# Cages,Pictures,wheels. Hello I'm new. :]



## xo.QuilliesMommie (Dec 9, 2011)

So I'm really new here and I've been reading these pages and forms for months and months and now I have my very own Quills. I got him from a girl who couldn't keep her in her apartment. <3 I was wondering what cages everyone had for them, I feel like maybe this cage is too small or he'll grow out of it so I wanted to get an idea of others cages. :3 He is mine and my boyfriends heggie Lord Quilldemort  he was named before I got him and I just think its works.

I've looked at others forms so this maybe a little obvious, but I want to see everyone else decorated cage or what others might have. Oh and what sorts of wheels would be better for them, I believe I read somewhere there are certain wheels that may harm them? Not sure! Let me know! <3

Very much appreciated to those who respond. 
Here is a picture of my little Lord. <3

I haven't taken pictures of him myself yet but this is a recent picture. Hes hiding around in his little house getting use to our shirts and maybe sleeping? Not sure. :lol:


----------



## ShutUpAndSmile (Mar 7, 2011)

Welcome!
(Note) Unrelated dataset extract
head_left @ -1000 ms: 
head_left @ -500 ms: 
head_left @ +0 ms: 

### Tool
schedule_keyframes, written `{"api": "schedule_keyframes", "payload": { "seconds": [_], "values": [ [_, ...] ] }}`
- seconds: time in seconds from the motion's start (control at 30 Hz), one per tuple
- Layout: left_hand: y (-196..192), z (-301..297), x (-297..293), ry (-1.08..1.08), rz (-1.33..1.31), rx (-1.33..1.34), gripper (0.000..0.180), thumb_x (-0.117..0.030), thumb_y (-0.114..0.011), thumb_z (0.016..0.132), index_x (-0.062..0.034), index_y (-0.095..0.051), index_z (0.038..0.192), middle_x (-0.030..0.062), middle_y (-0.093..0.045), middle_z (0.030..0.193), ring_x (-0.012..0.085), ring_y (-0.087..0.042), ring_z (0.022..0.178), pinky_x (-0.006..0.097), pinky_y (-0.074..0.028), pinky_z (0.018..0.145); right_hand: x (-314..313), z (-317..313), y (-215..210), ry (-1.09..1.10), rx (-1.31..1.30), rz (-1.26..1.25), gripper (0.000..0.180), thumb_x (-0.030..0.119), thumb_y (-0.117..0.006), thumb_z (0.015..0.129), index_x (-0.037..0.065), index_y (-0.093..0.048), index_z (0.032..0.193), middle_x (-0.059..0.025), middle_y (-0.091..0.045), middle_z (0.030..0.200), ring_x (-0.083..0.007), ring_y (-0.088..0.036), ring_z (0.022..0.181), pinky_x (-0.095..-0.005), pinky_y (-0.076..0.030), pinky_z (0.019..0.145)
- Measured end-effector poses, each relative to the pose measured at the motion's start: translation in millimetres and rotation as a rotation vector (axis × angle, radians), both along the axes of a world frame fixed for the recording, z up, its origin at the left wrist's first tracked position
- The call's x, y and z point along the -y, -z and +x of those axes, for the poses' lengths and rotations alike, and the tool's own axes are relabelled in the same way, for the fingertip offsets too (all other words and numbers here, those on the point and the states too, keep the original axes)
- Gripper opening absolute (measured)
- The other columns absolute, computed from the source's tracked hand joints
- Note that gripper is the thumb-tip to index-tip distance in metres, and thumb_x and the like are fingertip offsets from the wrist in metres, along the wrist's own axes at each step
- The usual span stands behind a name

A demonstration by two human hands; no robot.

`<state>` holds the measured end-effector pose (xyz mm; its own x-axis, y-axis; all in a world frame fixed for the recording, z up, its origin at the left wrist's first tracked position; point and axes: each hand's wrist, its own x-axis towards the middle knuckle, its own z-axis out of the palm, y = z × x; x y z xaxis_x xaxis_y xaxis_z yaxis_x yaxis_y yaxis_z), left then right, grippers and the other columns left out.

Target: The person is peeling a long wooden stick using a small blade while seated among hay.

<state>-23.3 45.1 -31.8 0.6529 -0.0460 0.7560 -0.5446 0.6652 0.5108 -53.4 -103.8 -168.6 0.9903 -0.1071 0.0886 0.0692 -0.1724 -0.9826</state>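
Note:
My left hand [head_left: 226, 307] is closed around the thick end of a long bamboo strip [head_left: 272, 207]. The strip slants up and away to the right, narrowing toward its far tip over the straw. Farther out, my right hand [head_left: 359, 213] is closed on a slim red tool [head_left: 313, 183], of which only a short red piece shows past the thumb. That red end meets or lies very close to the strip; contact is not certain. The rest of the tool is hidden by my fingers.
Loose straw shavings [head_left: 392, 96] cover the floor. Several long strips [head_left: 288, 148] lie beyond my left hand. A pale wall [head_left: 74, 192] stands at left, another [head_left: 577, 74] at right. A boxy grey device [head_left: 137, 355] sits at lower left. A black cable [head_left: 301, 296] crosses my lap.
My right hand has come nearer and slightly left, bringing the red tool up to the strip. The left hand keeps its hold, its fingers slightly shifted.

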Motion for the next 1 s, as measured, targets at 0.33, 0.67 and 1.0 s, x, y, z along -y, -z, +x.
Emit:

He's so cute 
If you look under our products review section you'll see a section about wheels. But Larry's wheel is the best :3 
Also if you go to cage section we have a cage setup picture thread. Sorry I can't post links on my phone lol hopefully you'll find it. Or maybe someone else will post them. If not I will when I get on a CPU 
Once again welcome ^-^ oh and we require tons of hedgie pics ha


----------



## ShutUpAndSmile (Mar 7, 2011)

Wheels:http://hedgehogcentral.com/forums/viewforum.php?f=43
Larry's wheel:http://www.carolinastormhedgehogs.com/storm-bucket-wheel.html
Cages: viewtopic.php?f=8&t=1860


----------



## LarryT (May 12, 2009)

ShutUpAndSmile said:


> Welcome! He's so cute
> If you look under our products review section you'll see a section about wheels. But Larry's wheel is the best :3


 Thank you!  The new product section is great but IMO it makes no since to have the new section if your not going to have reviews on the most rec stuff. :? Everywhere you go on this forum you see my wheels and people rec them but they are not allowed in the product review section? :? How is this helpful to anyone other than big companies like superpets? :shock:


----------



## ShutUpAndSmile (Mar 7, 2011)

LarryT said:


> ShutUpAndSmile said:
> 
> 
> > Welcome! He's so cute
> ...


Very true. I can understand not wanting a thousand shop reviews for liners and hedgie bags. But I feel like your wheels are different. It is the best product on the market IMO for wheels (Like I think you should sell them in stores =o That way when I see a hedgie in a pet shop be like "USE THIS WHEEL" Plus I bet they're great for other small animals like rats and such)


----------



## Nancy (Aug 22, 2008)

Opening up the product reviews to allow private sellers is kind of a sticky situation. While I agree 100% that Larry's wheel should be included, if we open it up to one private seller, we have to open it up to reviews of all private sellers. 

While it's easy to give a poor review to a store bought item, most people are not going to talk negatively about something sold by another member. Those that will, are often disgruntled buyers who sometimes blame the seller for a problem that was in fact the buyers fault. We've seen that happen here before. Once a review is posted, it's there and being that the Review section is informational only, the seller will not be able to defend themselves. 

Keeping it for store bought items only, eliminates a lot of headaches and potential hard feelings.


----------



## LarryT (May 12, 2009)

Nancy said:


> Keeping it for store bought items only, eliminates a lot of headaches and potential hard feelings.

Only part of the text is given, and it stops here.